**WHAT IS REQUIRED**
Instruction for the entries below: return the part that opens with the line containing "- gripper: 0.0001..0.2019" and closes with the line containing "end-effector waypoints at", exactly, and no pictures.

**MATERIAL FOR THIS TASK**
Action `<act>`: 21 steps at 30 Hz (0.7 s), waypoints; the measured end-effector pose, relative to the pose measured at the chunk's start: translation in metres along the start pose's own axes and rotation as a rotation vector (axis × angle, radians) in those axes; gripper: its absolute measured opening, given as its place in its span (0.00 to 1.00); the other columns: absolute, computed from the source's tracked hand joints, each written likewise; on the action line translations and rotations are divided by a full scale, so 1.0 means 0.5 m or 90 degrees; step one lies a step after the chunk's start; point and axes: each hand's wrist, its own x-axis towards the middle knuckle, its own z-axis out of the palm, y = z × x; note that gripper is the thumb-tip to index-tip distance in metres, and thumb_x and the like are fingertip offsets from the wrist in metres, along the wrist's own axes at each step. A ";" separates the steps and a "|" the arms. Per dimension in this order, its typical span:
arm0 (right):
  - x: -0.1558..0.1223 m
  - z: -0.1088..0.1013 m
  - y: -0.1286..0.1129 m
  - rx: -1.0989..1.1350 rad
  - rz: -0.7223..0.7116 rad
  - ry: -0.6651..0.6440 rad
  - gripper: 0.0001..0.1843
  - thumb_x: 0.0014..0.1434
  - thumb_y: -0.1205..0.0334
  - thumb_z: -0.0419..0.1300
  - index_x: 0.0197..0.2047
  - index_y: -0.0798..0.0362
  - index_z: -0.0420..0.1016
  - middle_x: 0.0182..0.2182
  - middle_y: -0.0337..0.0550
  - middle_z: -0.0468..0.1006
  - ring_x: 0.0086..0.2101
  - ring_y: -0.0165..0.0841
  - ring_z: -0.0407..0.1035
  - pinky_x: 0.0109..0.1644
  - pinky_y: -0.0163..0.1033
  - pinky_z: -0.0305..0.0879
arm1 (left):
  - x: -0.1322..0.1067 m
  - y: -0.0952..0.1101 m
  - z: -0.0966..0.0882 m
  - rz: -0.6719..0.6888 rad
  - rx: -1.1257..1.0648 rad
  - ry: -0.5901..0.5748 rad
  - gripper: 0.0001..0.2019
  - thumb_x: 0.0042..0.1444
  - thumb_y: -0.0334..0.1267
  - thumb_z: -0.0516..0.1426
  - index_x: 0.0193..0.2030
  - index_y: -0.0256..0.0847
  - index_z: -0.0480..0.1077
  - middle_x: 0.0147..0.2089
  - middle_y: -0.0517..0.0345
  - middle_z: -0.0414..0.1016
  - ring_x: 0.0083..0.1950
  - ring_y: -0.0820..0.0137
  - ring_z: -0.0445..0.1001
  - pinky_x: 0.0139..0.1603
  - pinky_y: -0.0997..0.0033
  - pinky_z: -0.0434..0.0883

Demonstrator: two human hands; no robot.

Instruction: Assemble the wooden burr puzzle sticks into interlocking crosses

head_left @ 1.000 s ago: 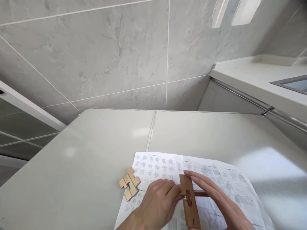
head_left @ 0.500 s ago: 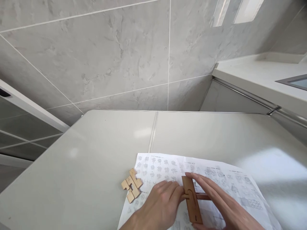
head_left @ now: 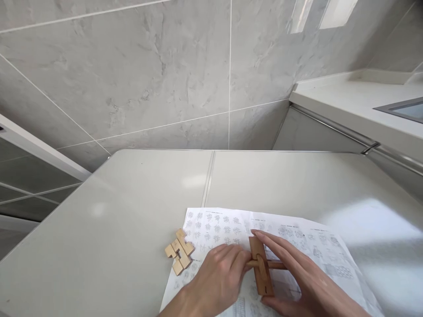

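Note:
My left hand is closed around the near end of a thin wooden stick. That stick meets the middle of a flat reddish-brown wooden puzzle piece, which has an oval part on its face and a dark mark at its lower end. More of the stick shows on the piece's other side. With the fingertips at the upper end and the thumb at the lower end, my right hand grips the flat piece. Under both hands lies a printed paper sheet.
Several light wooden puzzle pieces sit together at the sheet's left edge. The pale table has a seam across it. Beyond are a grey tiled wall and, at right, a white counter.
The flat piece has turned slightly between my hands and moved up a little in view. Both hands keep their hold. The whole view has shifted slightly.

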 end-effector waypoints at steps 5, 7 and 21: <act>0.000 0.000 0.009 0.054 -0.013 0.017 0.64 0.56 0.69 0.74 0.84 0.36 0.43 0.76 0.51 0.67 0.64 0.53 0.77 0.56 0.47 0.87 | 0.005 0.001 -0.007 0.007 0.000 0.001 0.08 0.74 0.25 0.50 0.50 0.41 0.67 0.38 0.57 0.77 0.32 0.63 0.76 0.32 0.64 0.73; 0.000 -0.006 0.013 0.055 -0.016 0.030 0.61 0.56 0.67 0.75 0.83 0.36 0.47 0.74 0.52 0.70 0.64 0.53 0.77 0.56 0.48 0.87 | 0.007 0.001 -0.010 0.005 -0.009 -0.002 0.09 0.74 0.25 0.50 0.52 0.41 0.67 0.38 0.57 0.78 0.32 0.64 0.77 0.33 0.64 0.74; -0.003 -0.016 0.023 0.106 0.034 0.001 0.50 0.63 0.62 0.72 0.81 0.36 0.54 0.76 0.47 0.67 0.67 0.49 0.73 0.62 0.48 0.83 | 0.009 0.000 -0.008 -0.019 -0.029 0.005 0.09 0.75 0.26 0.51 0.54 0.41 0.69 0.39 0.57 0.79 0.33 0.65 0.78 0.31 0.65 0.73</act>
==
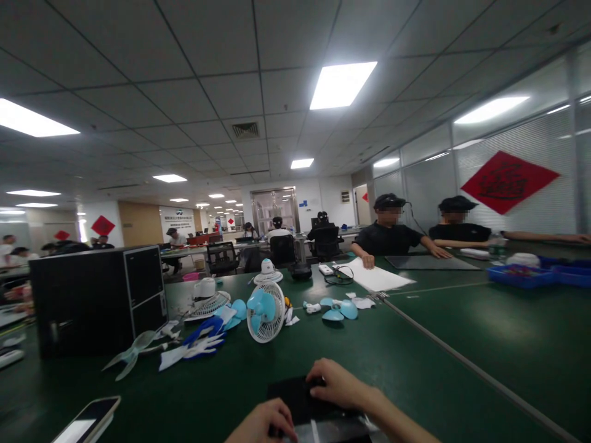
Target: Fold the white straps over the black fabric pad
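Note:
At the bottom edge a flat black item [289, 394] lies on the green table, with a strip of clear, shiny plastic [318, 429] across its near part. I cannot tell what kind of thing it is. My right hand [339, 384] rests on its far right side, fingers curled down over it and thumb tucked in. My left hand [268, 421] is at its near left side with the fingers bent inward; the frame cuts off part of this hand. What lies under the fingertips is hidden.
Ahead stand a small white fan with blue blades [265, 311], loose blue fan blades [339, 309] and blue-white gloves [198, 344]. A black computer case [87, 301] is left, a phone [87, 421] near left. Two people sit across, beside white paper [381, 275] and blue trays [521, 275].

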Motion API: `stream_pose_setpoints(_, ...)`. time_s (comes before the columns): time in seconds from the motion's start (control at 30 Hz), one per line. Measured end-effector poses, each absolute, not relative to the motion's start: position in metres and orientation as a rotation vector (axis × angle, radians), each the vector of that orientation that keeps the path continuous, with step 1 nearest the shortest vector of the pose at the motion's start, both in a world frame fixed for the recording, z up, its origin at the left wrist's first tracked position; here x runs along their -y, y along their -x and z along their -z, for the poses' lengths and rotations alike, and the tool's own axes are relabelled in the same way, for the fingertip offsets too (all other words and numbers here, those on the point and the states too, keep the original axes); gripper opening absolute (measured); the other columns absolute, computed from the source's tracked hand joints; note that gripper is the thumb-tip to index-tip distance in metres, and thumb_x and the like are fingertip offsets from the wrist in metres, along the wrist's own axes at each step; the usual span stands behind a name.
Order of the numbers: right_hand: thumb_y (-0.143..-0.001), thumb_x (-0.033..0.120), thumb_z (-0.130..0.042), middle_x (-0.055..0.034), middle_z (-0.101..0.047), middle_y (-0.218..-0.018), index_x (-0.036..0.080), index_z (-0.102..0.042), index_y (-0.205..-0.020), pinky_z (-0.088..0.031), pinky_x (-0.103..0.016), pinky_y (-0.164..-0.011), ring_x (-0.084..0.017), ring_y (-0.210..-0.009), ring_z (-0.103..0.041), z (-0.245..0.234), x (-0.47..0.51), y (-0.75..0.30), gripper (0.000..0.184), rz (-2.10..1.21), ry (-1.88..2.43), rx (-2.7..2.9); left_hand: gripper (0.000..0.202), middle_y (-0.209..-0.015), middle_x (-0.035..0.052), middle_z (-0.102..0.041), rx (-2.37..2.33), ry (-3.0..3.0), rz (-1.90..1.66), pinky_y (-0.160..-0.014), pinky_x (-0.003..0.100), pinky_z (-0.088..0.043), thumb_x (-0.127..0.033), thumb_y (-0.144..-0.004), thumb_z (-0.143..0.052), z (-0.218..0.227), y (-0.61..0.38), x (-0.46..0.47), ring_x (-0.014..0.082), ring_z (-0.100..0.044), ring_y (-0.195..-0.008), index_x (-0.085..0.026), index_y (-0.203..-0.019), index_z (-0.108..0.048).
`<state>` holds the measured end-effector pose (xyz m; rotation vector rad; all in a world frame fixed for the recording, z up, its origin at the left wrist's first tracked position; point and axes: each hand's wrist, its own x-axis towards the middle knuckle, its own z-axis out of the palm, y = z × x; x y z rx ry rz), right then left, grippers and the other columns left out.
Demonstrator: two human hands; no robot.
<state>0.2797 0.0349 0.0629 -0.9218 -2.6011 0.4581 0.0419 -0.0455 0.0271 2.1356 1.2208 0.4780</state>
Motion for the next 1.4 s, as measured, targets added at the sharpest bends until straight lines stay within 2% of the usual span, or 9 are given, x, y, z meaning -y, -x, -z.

**OUTPUT**
  - gripper: 0.0001..0.2019
  - thumb_x: 0.0042..0.1444
  - thumb_y: -0.0334..0.1267
  - thumb_z: -0.0516..0.1426
  - index_x: 0.0193..0.2030
  - index_y: -0.0256..0.0847
  - index_z: -0.0480..0.1077
  - middle_x: 0.0147..0.2089
  - middle_y: -0.0517..0.0345
  - middle_z: -0.0414..0.1016
  - ring_x: 0.0083..0.1950
  - ring_y: -0.0820..0.0137
  - ring_z: -0.0445..0.1001
  - pinky_x: 0.0139..0.1603
  - pinky_y: -0.0997..0.0033
  - pinky_z: -0.0434..0.0883

Demonstrator: two human hands; no robot.

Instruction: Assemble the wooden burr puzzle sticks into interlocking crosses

head_left @ 1.000 s ago: 
head_left @ 0.500 s ago: 
head_left @ now: 

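Note:
My left hand is closed around the near end of a thin wooden stick. That stick meets the middle of a flat reddish-brown wooden puzzle piece, which has an oval part on its face and a dark mark at its lower end. More of the stick shows on the piece's other side. With the fingertips at the upper end and the thumb at the lower end, my right hand grips the flat piece. Under both hands lies a printed paper sheet.
Several light wooden puzzle pieces sit together at the sheet's left edge. The pale table has a seam across it. Beyond are a grey tiled wall and, at right, a white counter.
The flat piece has turned slightly between my hands and moved up a little in view. Both hands keep their hold. The whole view has shifted slightly.
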
 end-effector waypoints at steps 5, 7 and 21: <act>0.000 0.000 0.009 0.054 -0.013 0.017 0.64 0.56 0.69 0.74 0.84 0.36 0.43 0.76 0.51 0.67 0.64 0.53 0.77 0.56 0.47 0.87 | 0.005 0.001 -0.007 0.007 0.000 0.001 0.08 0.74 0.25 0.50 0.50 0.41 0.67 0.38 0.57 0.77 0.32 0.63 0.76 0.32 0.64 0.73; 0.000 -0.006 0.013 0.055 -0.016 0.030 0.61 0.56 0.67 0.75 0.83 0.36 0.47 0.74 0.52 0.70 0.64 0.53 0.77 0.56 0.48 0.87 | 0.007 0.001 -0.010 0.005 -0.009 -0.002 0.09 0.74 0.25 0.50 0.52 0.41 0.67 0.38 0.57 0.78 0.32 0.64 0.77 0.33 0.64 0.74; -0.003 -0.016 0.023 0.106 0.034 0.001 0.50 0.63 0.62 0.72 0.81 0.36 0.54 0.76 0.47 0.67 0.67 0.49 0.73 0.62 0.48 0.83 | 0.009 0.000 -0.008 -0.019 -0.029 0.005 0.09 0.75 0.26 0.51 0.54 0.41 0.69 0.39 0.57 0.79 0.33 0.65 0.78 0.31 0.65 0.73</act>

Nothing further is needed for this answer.